To some extent, exactly what we, as classic-car restorers, can hope to tackle is governed by the tools and facilities at our disposal. Ingenuity can go a long way with bodywork tasks, and it can often be the case that if a tool does the job without breaking, then it’s the correct tool for the job. That said there are a few basic items which are important to have to hand. Some tools will have to be bought; others can be obtained from metal fabricators, and the rest fabricated as the need arises. The workplace needs to be well thought out, taking into account noise and hazardous materials, both of which can affect relationships with those living close-by, and also may have an effect on insurance cover.
Knowing which tools to buy can be confusing. There’s a lot of equipment available and it won’t all be needed at once. As a rule of thumb, if it looks useful it probably will be. Making tools has a long tradition within the motor trade. And there can be great satisfaction in working with a crowbar or slappers that you have shaped yourself, not least because this can save a large amounts of money.
Where to work is governed by individual circumstances, but if you hamper yourself with a cramped, poorly-lit and damp area, which has no electricity or running water, tasks will be harder to undertake and often won’t get finished.
  • Pick hammer

    For an expert, the pick-hammer (Frost Code: F523) is the most effective tool, but for the uninitiated it is a nightmare. This hammer can be used to pick up a dent from inside, using light, careful blows. The dimples are then planished away.

  • Shrinking hammer

    There are many wonder hammers on the market, but some are of only limited use. The spiral-faced hammer here is quite good. It is effective when removing scrapes on doors. Use in conjunction with a flat dolly (Frost Code: F536).

  • dollies

    These provide the counter to a hammer, or can be used to dress directly. Striking on the dolly will raise the metal by stretching, while striking off will cause it to lift. Dollies come in many forms and you can never have too many.

  • spoons

    A spoon (Frost Code: F556 / F557) can be used to pry, drift and slap, or as a dolly. Generally cast in metal and chrome-plated, these are very handy tools to have around. The universal spoon also has a hooked end. When using as a drift, the spoon is struck with a mallet or club hammer.

  • Heavy Roughing hammers

    Club hammers, engineer’s hammers and heavy mallets. Roughing out is the term given to the stage in a repair before the final shaping and planishing. A range of hide copper and rubber mallets is a good idea, along with at least a couple of heavy steel hammers.

  • Dead blow Mallet

    This clever polyurethane hammer deserves a mention. Unlike conventional rubber hammers this has a hollow cavity filled with shot. In use, as the mallet strikes, its natural tendency to bounce is countered by the shot, which instead reinforces the blow. Great for bodywork.
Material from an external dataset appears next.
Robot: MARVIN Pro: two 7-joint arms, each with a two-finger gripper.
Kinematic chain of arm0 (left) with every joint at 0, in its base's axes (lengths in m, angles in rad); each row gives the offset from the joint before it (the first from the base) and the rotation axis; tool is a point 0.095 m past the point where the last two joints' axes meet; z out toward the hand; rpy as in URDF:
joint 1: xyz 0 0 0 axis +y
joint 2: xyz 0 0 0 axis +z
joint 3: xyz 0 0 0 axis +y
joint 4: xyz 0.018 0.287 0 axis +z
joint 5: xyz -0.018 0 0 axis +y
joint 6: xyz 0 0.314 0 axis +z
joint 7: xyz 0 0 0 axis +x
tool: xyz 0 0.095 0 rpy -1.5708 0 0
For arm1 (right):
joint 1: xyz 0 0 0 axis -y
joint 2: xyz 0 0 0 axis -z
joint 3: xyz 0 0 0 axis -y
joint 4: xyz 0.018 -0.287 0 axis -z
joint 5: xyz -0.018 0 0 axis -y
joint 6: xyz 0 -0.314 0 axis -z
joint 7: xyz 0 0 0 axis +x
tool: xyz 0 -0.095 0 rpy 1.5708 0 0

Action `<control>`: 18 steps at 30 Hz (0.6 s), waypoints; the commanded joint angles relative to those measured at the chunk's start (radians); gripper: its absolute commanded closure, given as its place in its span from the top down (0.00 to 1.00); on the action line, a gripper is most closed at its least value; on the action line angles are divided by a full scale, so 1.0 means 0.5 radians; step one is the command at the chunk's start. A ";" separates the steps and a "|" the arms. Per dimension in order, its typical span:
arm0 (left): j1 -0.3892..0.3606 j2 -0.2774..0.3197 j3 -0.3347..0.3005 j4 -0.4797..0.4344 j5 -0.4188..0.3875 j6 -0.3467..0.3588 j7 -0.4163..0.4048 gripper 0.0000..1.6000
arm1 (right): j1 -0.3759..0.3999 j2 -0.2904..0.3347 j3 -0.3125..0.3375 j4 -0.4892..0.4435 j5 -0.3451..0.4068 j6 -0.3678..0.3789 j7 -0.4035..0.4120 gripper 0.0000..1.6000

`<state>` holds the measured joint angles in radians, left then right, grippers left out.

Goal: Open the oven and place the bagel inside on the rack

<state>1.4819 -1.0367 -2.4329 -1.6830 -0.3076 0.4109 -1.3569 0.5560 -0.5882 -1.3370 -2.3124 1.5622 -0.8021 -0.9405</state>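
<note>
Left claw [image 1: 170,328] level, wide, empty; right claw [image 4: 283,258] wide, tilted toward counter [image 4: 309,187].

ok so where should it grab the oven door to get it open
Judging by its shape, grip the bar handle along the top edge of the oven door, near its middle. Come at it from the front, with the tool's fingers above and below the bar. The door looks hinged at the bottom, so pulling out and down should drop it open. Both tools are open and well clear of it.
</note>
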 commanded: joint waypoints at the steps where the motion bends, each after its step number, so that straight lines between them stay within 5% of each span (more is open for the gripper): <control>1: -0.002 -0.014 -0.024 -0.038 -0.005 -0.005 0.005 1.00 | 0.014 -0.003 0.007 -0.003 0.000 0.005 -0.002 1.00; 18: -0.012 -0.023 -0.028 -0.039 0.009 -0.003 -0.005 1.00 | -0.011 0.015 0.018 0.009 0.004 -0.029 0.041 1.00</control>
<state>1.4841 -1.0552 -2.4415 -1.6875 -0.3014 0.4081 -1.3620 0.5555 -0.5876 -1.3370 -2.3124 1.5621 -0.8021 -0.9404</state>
  • slappers spring hammer

    Any long striking device might be regarded as a slapper, be it made of wood, steel, or as in this case, have a rubber face. It is often useful to inflict a defuse blow on the work piece. Highs can be shrunk so as not to leave a flat or hollow.

  • bumping file

    This was traditionally an old file, which had been lopped and shaped to work as a slapper with grip. The knurled file face will counter the natural tendency of the metal to stretch. The bumping-file or Shrinking Slapper (Frost Code: F555) is also essential in the process of metal finishing.

  • Body File

    Though not a beating tool, the flexible body file is used in conjunction with the bumping-file in the metal-finishing process. This adjustable file is an essential element in any panel beater’s tool kit.

  • Panel Beating kit

    Panel Beating kits are available from companies such as Frost. Higher-priced tools often feel better in the hand. If you are only going to renovate one car, go for the budget set. Should you be more serious, spend a bit more.